Serotonin adalah kunci untuk memahami perilaku agresif
Seperti yang kami katakan di awal, serotonin juga memiliki peran mendasar dalam hal ini, khususnya, penurunan aktivitas mereka secara langsung berkaitan dengan agresi dan dengan penerapan perilaku berisiko. Pada tahun 2004, Baru et al. menunjukkan bahwa pengobatan dengan SSRI (selective serotonin reuptake inhibitor) meningkatkan aktivitas korteks prefrontal, dan pada akhir tahun perilaku agresif individu.
Singkatnya, kita dapat menyoroti bagaimana peningkatan aktivitas serotonergik akan meningkatkan aktivitas korteks prefrontal, yang akan menyebabkan penghambatan aktivitas amigdala dan akibatnya perilaku agresif.

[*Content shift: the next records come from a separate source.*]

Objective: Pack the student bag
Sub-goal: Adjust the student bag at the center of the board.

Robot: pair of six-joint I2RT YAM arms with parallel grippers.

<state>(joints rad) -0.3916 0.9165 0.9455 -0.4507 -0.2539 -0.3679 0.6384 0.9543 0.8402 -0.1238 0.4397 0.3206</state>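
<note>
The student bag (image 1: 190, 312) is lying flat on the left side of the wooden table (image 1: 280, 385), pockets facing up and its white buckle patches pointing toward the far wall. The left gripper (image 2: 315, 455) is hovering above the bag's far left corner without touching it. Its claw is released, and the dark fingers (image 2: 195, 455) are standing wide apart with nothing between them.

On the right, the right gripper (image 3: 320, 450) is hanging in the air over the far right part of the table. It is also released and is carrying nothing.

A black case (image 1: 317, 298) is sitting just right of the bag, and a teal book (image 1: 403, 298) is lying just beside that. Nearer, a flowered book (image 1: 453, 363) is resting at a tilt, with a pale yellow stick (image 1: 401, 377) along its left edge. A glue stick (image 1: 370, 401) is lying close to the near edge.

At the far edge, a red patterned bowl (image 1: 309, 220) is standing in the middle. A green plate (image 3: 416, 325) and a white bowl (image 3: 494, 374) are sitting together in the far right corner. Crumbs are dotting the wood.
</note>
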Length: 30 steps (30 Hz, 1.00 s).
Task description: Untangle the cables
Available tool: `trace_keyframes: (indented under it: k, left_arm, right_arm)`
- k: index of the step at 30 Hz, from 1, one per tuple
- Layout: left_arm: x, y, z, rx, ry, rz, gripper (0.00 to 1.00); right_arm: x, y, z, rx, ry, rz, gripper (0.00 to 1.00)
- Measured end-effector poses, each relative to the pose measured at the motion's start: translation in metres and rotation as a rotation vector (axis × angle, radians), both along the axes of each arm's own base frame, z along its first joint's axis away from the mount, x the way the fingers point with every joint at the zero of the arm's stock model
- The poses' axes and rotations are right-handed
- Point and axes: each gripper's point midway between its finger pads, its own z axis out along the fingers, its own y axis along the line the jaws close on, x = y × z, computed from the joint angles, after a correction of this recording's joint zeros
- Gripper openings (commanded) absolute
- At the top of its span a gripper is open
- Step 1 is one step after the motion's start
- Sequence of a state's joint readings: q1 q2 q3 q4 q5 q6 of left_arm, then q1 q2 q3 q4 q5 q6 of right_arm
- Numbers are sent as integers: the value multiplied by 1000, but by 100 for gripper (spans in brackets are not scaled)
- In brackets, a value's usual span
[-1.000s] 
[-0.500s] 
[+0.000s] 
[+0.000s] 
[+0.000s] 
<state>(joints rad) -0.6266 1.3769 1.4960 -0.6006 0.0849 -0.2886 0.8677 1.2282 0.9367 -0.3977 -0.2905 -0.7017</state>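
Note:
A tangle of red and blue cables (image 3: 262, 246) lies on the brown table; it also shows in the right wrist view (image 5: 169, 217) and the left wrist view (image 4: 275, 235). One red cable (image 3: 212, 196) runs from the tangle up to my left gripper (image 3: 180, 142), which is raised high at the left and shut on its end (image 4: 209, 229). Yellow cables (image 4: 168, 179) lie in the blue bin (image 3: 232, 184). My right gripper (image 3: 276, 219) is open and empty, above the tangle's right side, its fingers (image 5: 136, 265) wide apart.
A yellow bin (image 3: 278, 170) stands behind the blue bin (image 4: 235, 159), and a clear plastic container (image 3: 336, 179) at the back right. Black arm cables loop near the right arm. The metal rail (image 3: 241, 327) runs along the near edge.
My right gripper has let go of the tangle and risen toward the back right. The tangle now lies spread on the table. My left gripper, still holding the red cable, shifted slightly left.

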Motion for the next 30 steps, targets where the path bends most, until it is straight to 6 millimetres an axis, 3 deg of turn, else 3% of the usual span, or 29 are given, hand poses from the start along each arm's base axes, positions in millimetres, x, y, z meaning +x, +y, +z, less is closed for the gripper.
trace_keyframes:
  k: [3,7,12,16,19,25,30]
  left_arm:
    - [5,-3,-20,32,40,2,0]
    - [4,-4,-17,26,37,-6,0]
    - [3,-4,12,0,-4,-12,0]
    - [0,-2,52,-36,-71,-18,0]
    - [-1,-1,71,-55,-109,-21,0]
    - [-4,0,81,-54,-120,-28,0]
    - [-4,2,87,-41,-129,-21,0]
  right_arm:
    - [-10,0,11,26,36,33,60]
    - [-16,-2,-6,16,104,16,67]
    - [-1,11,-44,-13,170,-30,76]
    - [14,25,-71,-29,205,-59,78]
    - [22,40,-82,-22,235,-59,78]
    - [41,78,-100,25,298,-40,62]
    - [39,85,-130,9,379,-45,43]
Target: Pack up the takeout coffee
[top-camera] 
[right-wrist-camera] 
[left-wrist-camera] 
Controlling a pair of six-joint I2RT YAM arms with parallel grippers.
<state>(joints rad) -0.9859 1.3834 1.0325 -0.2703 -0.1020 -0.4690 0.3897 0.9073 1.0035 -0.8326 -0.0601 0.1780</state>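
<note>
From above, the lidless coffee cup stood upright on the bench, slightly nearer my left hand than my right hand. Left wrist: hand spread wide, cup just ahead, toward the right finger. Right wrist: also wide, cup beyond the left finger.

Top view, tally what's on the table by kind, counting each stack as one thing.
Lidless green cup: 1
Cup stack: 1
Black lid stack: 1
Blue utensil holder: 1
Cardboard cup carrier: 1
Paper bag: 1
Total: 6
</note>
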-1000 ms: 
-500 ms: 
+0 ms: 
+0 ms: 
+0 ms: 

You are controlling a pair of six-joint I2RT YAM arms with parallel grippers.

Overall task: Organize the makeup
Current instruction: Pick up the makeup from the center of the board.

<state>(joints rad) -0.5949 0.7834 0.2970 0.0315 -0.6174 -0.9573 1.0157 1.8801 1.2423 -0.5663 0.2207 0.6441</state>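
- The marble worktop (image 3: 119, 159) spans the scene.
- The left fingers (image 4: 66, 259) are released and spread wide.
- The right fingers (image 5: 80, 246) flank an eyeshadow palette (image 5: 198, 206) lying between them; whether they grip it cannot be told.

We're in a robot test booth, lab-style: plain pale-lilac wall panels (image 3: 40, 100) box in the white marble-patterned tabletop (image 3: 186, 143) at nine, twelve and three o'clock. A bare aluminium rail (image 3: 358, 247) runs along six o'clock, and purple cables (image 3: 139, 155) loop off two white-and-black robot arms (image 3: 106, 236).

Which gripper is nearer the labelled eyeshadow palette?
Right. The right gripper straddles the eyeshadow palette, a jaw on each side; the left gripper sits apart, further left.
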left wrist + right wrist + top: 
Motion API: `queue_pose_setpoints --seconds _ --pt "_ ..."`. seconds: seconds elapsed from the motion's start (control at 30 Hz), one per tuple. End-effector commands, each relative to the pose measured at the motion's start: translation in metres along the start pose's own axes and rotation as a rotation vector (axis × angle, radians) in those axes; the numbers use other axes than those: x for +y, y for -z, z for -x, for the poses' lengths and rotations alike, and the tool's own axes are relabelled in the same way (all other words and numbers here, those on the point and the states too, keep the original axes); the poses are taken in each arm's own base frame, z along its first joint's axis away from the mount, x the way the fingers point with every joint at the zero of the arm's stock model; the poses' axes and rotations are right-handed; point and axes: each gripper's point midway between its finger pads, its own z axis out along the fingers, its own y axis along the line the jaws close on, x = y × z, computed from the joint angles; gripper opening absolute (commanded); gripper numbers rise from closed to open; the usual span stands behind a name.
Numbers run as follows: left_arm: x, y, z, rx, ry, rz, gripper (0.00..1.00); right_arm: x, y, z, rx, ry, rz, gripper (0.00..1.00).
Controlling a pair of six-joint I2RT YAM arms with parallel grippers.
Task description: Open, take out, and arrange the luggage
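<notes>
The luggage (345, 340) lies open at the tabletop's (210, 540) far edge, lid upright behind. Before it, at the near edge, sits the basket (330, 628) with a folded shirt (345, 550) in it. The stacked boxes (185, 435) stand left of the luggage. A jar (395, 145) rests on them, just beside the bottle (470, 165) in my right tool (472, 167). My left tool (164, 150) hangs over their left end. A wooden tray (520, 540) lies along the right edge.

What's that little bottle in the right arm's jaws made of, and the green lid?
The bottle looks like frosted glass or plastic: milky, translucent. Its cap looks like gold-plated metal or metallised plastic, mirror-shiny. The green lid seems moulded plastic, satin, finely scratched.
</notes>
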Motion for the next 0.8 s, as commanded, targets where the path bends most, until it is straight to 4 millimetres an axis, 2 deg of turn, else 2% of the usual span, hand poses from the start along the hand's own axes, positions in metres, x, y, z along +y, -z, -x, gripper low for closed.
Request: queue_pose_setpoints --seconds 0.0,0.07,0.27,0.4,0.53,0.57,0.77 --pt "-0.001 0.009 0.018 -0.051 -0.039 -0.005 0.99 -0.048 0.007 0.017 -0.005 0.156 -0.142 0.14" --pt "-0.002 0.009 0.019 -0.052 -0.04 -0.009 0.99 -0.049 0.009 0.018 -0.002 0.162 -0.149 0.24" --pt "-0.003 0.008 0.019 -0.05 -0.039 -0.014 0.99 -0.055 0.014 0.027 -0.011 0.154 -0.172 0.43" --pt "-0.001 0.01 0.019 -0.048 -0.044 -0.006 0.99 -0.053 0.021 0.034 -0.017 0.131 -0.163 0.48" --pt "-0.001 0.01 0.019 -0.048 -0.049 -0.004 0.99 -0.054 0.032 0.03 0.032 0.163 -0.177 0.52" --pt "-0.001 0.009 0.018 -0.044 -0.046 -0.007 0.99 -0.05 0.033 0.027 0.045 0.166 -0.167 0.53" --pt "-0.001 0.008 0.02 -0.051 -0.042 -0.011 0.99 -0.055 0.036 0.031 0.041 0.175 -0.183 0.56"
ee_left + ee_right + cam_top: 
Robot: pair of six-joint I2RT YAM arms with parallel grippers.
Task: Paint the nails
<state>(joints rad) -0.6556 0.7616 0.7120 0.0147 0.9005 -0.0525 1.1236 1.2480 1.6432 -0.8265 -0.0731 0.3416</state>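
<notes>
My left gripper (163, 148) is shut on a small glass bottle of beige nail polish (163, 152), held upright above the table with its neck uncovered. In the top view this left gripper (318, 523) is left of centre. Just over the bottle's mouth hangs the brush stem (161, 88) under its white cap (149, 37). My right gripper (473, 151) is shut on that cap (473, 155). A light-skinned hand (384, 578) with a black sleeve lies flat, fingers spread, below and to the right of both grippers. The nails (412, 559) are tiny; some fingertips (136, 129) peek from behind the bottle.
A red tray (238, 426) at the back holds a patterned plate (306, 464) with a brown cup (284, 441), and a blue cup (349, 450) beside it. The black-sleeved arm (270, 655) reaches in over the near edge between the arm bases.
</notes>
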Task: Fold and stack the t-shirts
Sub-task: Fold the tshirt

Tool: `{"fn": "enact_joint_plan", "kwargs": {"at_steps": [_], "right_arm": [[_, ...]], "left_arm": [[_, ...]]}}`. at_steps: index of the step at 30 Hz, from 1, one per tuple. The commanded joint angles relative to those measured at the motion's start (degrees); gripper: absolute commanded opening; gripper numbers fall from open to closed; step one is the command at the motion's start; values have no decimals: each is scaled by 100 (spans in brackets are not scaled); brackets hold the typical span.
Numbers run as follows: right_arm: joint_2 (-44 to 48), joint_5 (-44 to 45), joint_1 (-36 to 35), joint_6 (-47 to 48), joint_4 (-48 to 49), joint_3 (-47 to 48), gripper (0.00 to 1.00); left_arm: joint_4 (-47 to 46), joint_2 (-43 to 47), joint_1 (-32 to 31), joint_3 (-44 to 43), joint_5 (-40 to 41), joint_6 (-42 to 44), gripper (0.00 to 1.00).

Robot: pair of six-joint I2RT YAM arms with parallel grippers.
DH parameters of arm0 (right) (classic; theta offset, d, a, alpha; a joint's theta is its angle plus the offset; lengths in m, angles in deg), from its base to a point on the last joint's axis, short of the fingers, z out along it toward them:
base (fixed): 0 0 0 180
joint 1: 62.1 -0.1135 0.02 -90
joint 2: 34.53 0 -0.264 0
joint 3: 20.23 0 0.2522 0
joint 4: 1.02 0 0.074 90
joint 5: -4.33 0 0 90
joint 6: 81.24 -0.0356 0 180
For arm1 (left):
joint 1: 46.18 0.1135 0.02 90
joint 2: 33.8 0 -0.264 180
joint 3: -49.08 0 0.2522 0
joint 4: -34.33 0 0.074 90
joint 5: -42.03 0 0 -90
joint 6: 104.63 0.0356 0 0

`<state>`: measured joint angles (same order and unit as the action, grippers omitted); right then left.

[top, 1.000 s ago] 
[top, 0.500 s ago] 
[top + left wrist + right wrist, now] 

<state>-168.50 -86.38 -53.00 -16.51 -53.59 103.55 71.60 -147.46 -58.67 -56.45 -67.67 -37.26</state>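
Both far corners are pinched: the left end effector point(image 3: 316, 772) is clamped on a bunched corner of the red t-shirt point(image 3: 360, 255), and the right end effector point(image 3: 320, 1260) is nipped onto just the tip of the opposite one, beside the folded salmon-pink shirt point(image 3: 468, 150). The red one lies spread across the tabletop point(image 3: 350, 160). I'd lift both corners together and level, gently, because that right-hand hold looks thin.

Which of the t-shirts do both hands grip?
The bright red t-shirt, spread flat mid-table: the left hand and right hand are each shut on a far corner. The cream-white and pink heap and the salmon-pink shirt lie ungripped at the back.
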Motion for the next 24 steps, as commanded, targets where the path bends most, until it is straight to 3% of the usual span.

Kami bukan budak biologi kami
Bahkan mengetahui bahwa otak tidak menentukan dalam modulasi agresi dan perilaku ini dengan sendirinya, itu Berkat kemajuan dan banyak penelitian yang dilakukan, kami dapat menjelaskan mekanismenya hingga seperti apa proses neurologis itu mengacu. Guido Frank, ilmuwan dan fisikawan di University of California, menunjukkan bahwa biologi dan perilaku rentan terhadap perubahan dan bahwa, dengan menggabungkan proses terapi yang baik dan kontrol individual yang memadai, kemajuan setiap individu dapat dimodifikasi.
Pada akhirnya, seperti dicatat oleh ahli saraf Craig Ferris, dari Northeastern University di Boston di Amerika Serikat, kita harus ingat bahwa "kita tidak sepenuhnya budak biologi kita."